### Work request
Among the entries that follow, find every line with the word "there" and copy it.

[Data entries]
-=-=-=-=-

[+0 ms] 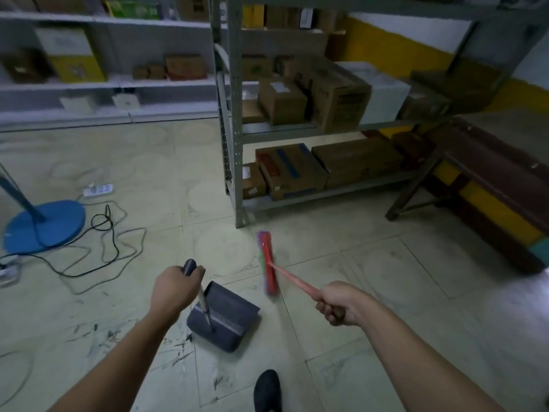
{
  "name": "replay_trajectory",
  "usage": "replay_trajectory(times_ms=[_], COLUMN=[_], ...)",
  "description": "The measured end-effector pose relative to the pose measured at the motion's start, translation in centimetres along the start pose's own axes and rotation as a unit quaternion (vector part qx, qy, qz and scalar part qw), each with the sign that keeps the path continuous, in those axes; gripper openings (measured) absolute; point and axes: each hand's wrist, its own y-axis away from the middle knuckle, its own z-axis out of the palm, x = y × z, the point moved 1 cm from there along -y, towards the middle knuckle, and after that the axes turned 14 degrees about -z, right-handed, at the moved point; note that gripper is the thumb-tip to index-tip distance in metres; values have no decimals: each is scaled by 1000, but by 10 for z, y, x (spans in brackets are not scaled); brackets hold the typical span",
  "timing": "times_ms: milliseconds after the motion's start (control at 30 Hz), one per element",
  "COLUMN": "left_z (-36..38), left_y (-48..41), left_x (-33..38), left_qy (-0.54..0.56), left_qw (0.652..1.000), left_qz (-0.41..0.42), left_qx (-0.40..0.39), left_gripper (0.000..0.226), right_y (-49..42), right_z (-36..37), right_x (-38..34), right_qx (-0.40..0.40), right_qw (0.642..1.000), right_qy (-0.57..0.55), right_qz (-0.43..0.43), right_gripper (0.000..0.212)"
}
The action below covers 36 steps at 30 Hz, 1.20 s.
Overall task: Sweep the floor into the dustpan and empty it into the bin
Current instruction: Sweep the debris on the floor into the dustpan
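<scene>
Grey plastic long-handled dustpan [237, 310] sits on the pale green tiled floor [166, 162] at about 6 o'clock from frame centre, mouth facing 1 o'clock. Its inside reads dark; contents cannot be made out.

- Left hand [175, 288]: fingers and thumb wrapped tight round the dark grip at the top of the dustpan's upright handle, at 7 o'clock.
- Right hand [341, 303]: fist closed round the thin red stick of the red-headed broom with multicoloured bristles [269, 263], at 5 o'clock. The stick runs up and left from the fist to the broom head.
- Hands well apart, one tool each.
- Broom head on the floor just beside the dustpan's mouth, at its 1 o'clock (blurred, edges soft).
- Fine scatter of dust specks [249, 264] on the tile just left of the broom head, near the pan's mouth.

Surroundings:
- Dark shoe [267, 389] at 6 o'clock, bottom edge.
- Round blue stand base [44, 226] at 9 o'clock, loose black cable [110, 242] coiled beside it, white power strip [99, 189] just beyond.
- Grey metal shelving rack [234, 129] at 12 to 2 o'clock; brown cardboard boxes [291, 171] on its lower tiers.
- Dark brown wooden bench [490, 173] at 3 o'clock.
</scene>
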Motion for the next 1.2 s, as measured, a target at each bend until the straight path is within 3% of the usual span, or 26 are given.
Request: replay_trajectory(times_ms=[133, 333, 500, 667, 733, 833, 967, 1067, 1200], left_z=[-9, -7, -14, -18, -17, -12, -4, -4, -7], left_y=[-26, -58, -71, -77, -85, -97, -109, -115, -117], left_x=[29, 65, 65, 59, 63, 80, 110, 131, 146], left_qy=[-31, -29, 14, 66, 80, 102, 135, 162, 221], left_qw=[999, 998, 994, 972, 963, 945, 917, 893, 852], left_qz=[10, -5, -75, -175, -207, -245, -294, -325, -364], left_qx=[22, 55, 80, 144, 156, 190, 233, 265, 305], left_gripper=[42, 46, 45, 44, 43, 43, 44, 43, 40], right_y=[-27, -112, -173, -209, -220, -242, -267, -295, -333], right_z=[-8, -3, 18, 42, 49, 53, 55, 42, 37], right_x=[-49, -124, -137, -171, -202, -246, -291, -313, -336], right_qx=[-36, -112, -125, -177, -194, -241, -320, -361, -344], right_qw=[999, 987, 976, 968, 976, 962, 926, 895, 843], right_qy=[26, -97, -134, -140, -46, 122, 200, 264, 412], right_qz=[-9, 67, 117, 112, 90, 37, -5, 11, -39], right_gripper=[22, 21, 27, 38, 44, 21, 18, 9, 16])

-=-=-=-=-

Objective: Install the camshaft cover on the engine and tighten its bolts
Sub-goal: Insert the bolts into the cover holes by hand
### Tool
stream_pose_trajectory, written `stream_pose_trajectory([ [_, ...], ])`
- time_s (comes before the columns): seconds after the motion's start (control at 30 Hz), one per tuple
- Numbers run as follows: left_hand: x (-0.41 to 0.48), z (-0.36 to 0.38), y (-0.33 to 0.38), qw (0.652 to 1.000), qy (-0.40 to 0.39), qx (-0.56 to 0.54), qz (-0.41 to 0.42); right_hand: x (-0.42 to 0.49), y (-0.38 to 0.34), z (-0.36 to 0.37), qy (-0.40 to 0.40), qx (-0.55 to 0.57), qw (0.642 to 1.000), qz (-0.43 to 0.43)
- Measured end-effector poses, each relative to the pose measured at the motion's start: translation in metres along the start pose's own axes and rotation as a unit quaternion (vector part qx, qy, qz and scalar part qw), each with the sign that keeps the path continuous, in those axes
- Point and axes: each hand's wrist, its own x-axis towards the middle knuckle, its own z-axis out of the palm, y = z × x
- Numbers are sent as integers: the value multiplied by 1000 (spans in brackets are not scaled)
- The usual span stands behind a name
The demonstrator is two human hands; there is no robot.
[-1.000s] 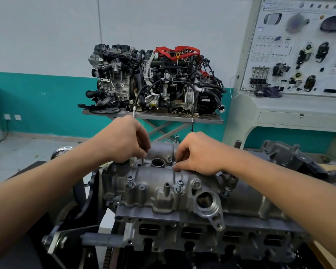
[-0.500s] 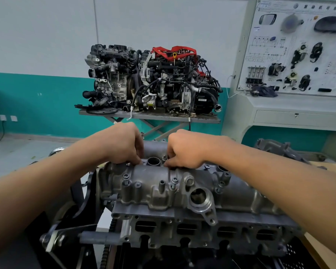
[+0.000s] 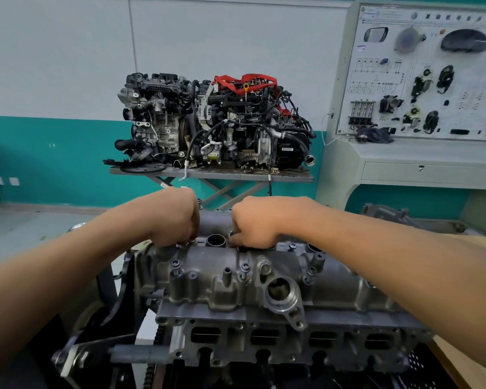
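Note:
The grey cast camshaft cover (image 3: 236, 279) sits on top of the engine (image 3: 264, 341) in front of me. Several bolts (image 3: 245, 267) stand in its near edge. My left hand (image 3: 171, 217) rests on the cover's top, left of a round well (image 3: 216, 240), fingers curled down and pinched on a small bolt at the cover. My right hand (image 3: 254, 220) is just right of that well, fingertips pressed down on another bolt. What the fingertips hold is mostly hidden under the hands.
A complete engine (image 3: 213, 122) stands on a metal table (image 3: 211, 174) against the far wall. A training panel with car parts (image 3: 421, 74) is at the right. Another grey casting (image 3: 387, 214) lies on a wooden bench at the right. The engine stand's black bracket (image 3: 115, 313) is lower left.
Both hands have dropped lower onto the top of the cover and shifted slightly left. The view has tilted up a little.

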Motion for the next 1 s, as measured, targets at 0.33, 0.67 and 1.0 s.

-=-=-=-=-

### Response to this exercise
  "description": "The measured end-effector pose relative to the pose measured at the motion's start, translation in centimetres along the start pose's own axes and rotation as a unit quaternion (vector part qx, qy, qz and scalar part qw), each with the sign that keeps the path continuous, in those axes; gripper openings (measured) absolute; point and axes: each hand's wrist, its own y-axis away from the middle knuckle, its own z-axis out of the palm, x = y × z, the point moved 1 cm from there along -y, towards the middle knuckle, and after that the axes turned 14 degrees about -z, right-handed, at the moved point; note that gripper is the thumb-tip to index-tip distance in metres; values have no decimals: each is scaled by 1000, but by 10 for z, y, x (spans in brackets are not scaled); brackets hold the typical span",
The demonstrator is two human hands; there is no robot.

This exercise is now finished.